* Aim of the task *
Write out the whole listing below exactly, skipping each picture.

◆ ◆ ◆

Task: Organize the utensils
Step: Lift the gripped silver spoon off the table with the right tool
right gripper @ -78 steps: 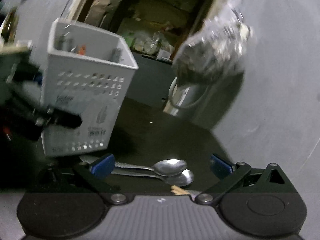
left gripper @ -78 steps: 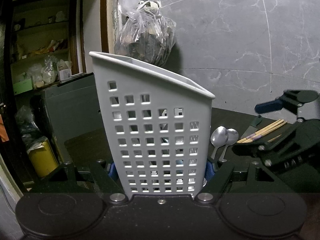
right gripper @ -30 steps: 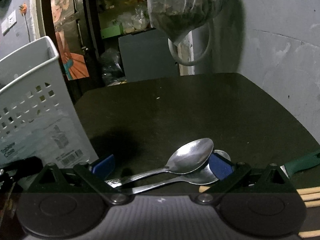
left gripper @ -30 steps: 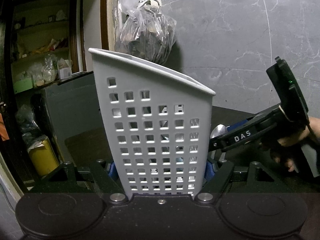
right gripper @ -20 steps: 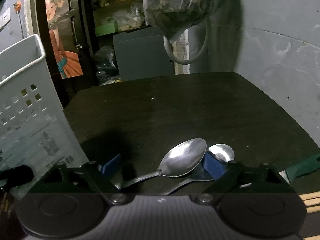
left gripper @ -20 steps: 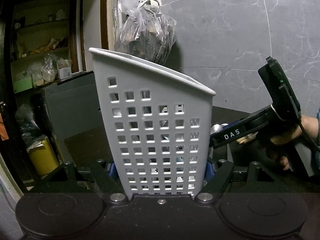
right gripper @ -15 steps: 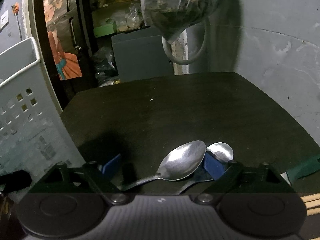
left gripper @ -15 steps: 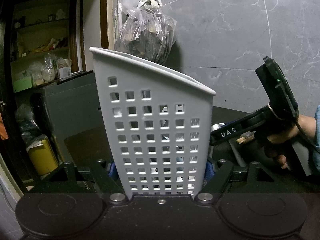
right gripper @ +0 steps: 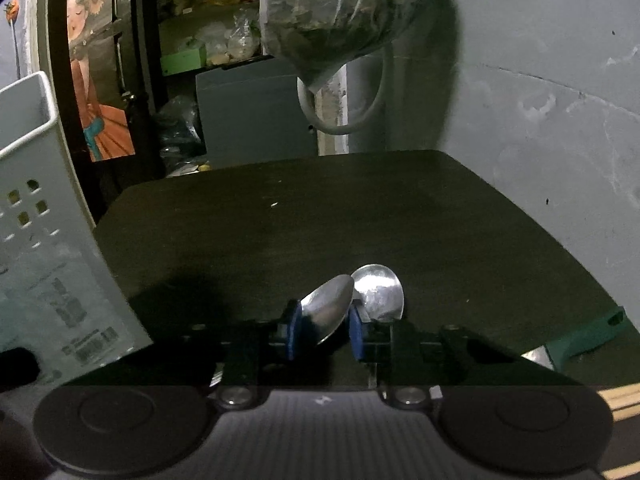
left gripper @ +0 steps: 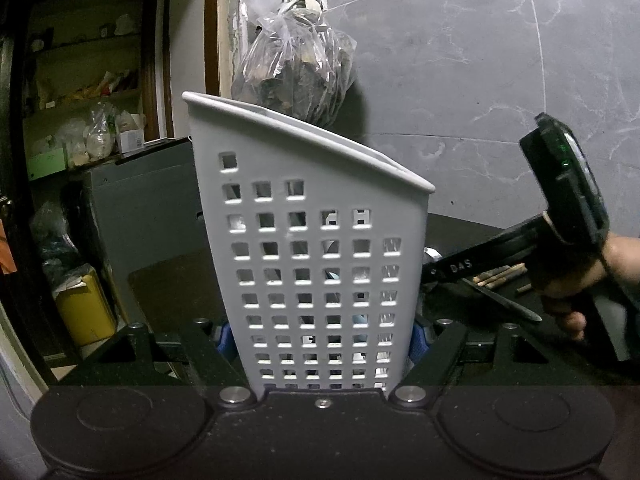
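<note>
My left gripper (left gripper: 320, 334) is shut on the base of a tall white perforated utensil basket (left gripper: 312, 256), which stands upright on the dark table; the basket also shows at the left of the right wrist view (right gripper: 44, 248). My right gripper (right gripper: 325, 330) is shut on a steel spoon (right gripper: 329, 312), its bowl tilted up between the blue pads. A second spoon (right gripper: 378, 293) lies on the table just beyond. In the left wrist view the right gripper (left gripper: 436, 270) reaches in low behind the basket's right side.
A green-handled knife (right gripper: 584, 334) and wooden chopsticks (right gripper: 622, 398) lie at the right of the dark table (right gripper: 360, 208); they also show in the left wrist view (left gripper: 498, 276). A plastic bag (left gripper: 296, 72) hangs on the grey wall behind. Shelves and a yellow bin (left gripper: 82, 308) stand at left.
My right gripper's jaws have closed from wide open onto the nearer spoon, tilting its bowl up. The left gripper and basket have not moved.
</note>
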`<state>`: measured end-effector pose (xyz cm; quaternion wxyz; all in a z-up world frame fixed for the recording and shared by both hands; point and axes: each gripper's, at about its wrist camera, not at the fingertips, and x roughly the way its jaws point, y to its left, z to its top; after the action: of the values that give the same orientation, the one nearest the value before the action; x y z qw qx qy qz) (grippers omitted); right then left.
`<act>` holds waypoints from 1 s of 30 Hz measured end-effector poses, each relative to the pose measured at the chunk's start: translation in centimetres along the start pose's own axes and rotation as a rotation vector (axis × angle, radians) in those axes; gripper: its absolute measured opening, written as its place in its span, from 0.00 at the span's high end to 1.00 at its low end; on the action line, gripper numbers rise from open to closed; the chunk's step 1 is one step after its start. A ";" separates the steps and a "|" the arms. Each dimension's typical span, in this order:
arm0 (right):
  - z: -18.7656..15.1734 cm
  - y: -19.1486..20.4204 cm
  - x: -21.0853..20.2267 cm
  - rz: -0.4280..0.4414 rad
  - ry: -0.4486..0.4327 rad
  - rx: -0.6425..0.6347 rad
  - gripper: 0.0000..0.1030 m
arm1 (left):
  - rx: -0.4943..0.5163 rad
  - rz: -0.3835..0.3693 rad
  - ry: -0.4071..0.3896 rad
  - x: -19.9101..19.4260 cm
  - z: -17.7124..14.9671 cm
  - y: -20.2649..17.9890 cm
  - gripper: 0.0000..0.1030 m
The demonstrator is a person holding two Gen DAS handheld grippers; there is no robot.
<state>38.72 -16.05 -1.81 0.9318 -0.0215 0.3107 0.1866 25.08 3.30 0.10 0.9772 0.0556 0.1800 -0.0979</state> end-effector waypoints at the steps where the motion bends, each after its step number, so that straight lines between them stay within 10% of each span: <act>1: 0.0 0.0 -0.2 0.005 0.004 0.004 0.77 | -0.001 -0.001 0.000 0.0 0.0 0.0 0.26; 13: -3.1 1.6 -5.3 0.107 0.065 -0.054 0.76 | 0.003 0.001 0.009 0.5 0.2 0.1 0.26; 20: -3.1 0.8 -4.7 0.143 0.045 -0.037 0.39 | 0.009 0.000 0.014 0.6 0.2 0.0 0.26; 30: -3.3 0.8 -3.9 0.117 0.012 -0.043 0.37 | 0.009 0.001 0.014 0.6 0.3 0.0 0.25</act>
<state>33.69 -17.11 -2.14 0.9168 -0.0246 0.3128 0.2472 25.70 3.18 0.12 0.9757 0.0608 0.1865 -0.0980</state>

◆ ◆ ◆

* Response to the exercise *
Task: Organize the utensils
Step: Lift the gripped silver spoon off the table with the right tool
right gripper @ -78 steps: 
left gripper @ -78 steps: 
right gripper @ -30 steps: 
left gripper @ -30 steps: 
right gripper @ -20 steps: 
left gripper @ -20 steps: 
right gripper @ -15 steps: 
left gripper @ -15 steps: 
right gripper @ +0 steps: 
left gripper @ +0 steps: 
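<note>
My left gripper (left gripper: 320, 334) is shut on the base of a tall white perforated utensil basket (left gripper: 312, 256), which stands upright on the dark table; the basket also shows at the left of the right wrist view (right gripper: 44, 248). My right gripper (right gripper: 325, 330) is shut on a steel spoon (right gripper: 329, 312), its bowl tilted up between the blue pads. A second spoon (right gripper: 378, 293) lies on the table just beyond. In the left wrist view the right gripper (left gripper: 436, 270) reaches in low behind the basket's right side.
A green-handled knife (right gripper: 584, 334) and wooden chopsticks (right gripper: 622, 398) lie at the right of the dark table (right gripper: 360, 208); they also show in the left wrist view (left gripper: 498, 276). A plastic bag (left gripper: 296, 72) hangs on the grey wall behind. Shelves and a yellow bin (left gripper: 82, 308) stand at left.
My right gripper's jaws have closed from wide open onto the nearer spoon, tilting its bowl up. The left gripper and basket have not moved.
</note>
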`<state>`: measured end-effector pose (xyz cm; quaternion wxyz; all in a z-up world frame fixed for the recording and shared by both hands; point and axes: each gripper's, at about its wrist camera, not at the fingertips, and x roughly the way its jaws point, y to its left, z to its top; after the action: of the values that give the same orientation, the one nearest the value before the action; x y z qw qx qy qz) (grippers omitted); right then left.
`<act>` holds waypoints from 1 s of 30 Hz measured end-effector poses, each relative to the pose measured at the chunk's start: translation in centimetres along the start pose's own axes and rotation as a rotation vector (axis × angle, radians) in those axes; gripper: its absolute measured opening, written as its place in its span, from 0.00 at the span's high end to 1.00 at its low end; on the action line, gripper numbers rise from open to closed; the chunk's step 1 is one step after its start. A ";" separates the steps and a "|" the arms. Each dimension's typical span, in this order:
arm0 (right):
  - z: -18.7656..15.1734 cm
  - y: -19.1486..20.4204 cm
  - x: -21.0853..20.2267 cm
  - rz: -0.4280..0.4414 rad
  - ry: -0.4486..0.4327 rad
  - rx: -0.6425..0.6347 rad
  - gripper: 0.0000..0.1030 m
arm1 (left):
  - rx: -0.4943..0.5163 rad
  - rz: -0.3835..0.3693 rad
  - ry: -0.4071..0.3896 rad
  - x: -19.9101..19.4260 cm
  - z: -17.7124..14.9671 cm
  - y: -20.2649..17.9890 cm
  - gripper: 0.0000..0.1030 m
The demonstrator is a person holding two Gen DAS handheld grippers; there is no robot.
<state>38.72 -16.05 -1.81 0.9318 -0.0215 0.3107 0.1866 25.08 3.30 0.10 0.9772 0.0556 0.1800 -0.0979</state> end-effector waypoints at the steps where the motion bends, each after its step number, so that straight lines between them stay within 10% of each span: <act>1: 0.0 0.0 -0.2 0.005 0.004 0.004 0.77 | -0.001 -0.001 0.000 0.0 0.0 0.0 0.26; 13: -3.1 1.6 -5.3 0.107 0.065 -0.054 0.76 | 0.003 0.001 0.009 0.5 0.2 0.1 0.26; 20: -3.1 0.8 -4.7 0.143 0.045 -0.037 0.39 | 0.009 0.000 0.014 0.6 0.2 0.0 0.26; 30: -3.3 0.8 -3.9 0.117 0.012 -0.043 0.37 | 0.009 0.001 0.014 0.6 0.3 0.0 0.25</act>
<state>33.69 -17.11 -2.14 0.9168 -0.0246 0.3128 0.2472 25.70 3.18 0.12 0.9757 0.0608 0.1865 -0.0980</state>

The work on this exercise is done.